Directions for this task
From the first line to the last, repeat the data exactly but leave out the pictures.
━━ Data
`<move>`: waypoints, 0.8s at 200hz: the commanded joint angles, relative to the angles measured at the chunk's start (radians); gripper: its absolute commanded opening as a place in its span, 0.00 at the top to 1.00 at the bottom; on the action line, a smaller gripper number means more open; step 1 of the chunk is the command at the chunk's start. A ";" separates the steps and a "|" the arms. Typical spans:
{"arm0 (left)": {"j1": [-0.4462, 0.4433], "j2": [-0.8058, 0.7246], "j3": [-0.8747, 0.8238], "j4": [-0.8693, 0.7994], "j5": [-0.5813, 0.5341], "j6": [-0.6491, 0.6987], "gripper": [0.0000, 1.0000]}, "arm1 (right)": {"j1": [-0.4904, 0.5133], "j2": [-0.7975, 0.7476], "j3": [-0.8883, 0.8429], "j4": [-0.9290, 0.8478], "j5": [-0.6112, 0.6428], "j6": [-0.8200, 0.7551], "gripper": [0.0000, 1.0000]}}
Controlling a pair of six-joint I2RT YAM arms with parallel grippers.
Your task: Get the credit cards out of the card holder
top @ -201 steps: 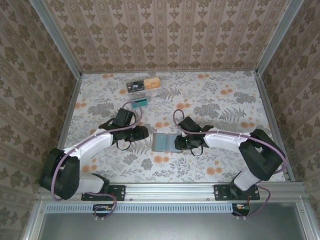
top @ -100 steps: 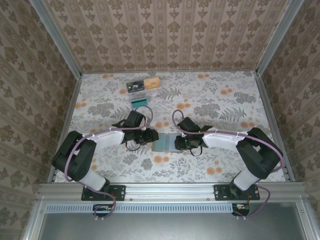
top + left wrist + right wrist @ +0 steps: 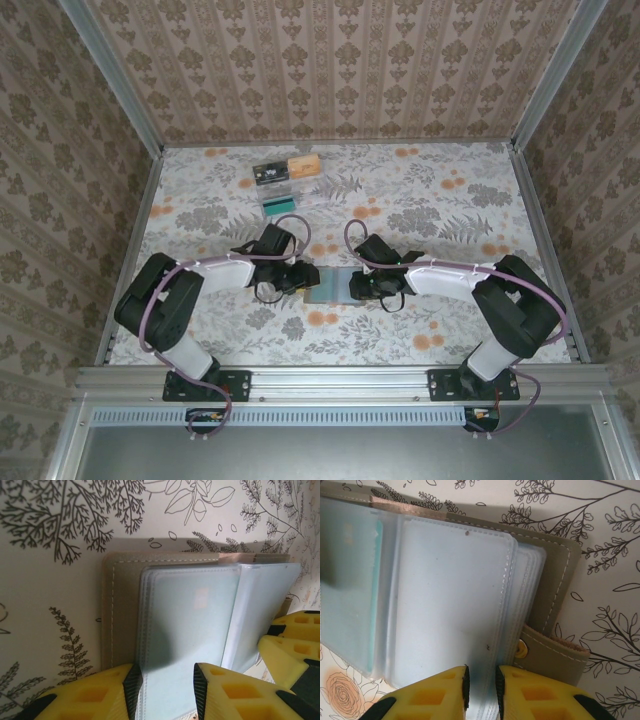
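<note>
The card holder [image 3: 333, 285] lies open on the floral table between my two grippers, its grey-brown cover [image 3: 120, 610] under a stack of clear sleeves. A pale card [image 3: 192, 610] sits inside the top left sleeve and shows again as the card [image 3: 350, 580] in the right wrist view. My left gripper [image 3: 308, 281] hovers at the left panel; the left gripper [image 3: 167, 682] is open, jaws straddling the sleeve's near edge. My right gripper [image 3: 356, 286] is at the right panel. The right gripper [image 3: 481, 682] has its jaws a narrow gap apart over the flat sleeve stack [image 3: 455, 595], pinching nothing.
A snap tab [image 3: 555, 652] sticks out at the holder's right edge. At the back of the table are a black object [image 3: 268, 172], a tan block [image 3: 304, 164] and a teal item in a clear tray [image 3: 281, 202]. Patterned walls close in three sides.
My left arm has swung right, bringing its gripper from beside the card holder onto its left panel, jaws slightly narrower. The right gripper has hardly moved.
</note>
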 commanded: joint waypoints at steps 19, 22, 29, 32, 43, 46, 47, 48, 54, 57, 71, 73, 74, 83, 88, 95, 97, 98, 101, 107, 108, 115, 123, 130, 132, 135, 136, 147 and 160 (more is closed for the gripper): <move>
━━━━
Written solution
`<move>`: waypoints, 0.8s at 200hz: the commanded joint angles, relative to the angles measured at the chunk's start (radians); gripper: its absolute commanded opening as a place in its span, 0.00 at the top to 1.00 at the bottom; on the action line, a smaller gripper number means more open; step 1 of the chunk is the command at the chunk's start. A ";" separates the steps and a "|" the arms. Typical spans:
{"arm0 (left)": {"j1": [-0.4462, 0.4433], "j2": [-0.8058, 0.7246], "j3": [-0.8747, 0.8238], "j4": [-0.8693, 0.7994], "j5": [-0.5813, 0.5341], "j6": [-0.6491, 0.6987], "gripper": [0.0000, 1.0000]}, "arm1 (right)": {"j1": [-0.4904, 0.5133], "j2": [-0.7975, 0.7476], "j3": [-0.8883, 0.8429], "j4": [-0.9290, 0.8478], "j5": [-0.6112, 0.6428], "j6": [-0.8200, 0.7551], "gripper": [0.0000, 1.0000]}}
Controlling a pair of six-joint I2RT YAM arms with parallel grippers.
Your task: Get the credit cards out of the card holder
top @ -201 steps: 
top @ -100 steps: 
top + left wrist + right wrist @ +0 steps: 
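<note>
The card holder [image 3: 333, 285] lies open on the floral table between my two grippers, its grey-brown cover [image 3: 120, 610] under a stack of clear sleeves. A pale card [image 3: 192, 610] sits inside the top left sleeve and shows again as the card [image 3: 350, 580] in the right wrist view. My left gripper [image 3: 308, 281] hovers at the left panel; the left gripper [image 3: 167, 682] is open, jaws straddling the sleeve's near edge. My right gripper [image 3: 356, 286] is at the right panel. The right gripper [image 3: 481, 682] has its jaws a narrow gap apart over the flat sleeve stack [image 3: 455, 595], pinching nothing.
A snap tab [image 3: 555, 652] sticks out at the holder's right edge. At the back of the table are a black object [image 3: 268, 172], a tan block [image 3: 304, 164] and a teal item in a clear tray [image 3: 281, 202]. Patterned walls close in three sides.
My left arm has swung right, bringing its gripper from beside the card holder onto its left panel, jaws slightly narrower. The right gripper has hardly moved.
</note>
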 commanded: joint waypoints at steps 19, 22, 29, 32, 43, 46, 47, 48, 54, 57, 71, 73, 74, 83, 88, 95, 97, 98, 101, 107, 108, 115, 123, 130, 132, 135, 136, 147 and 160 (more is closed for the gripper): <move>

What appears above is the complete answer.